(YOUR INSTRUCTIONS)
Without the pictures, repeat all of the data exactly as it appears below.
· · · · · · ·
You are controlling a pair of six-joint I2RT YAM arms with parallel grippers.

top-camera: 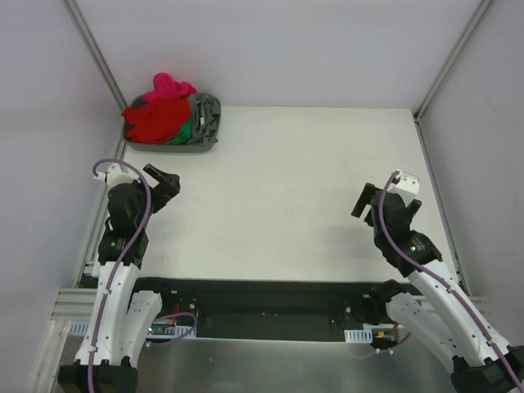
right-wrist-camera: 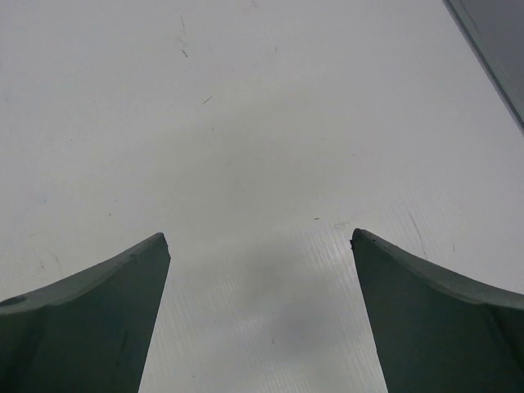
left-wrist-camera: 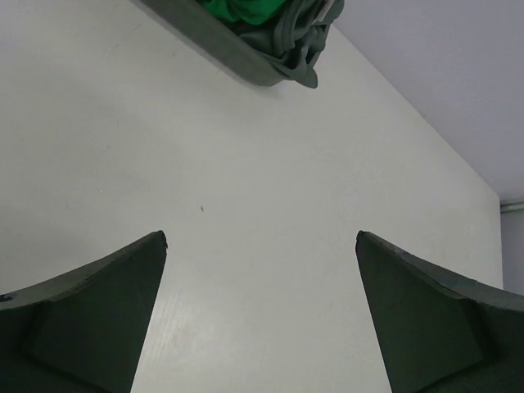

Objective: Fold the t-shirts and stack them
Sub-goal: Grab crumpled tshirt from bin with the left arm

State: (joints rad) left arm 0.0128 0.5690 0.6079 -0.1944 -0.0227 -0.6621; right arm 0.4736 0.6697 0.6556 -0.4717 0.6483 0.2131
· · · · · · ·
(EXPECTED ANSWER)
You are controlling a pair of six-joint I2RT YAM arms with parallel grippers.

top-camera: 
right-wrist-camera: 
left-wrist-camera: 

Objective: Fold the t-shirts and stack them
Sub-goal: Grab crumpled tshirt from bin with the left arm

State: (joints rad) left arm 0.0128 0.5690 0.6079 -0.1944 -0.0227 -0.6621; right arm 0.4736 0.6697 0.6556 -0.4717 0.6483 0.2131

The work for this exercise is now done.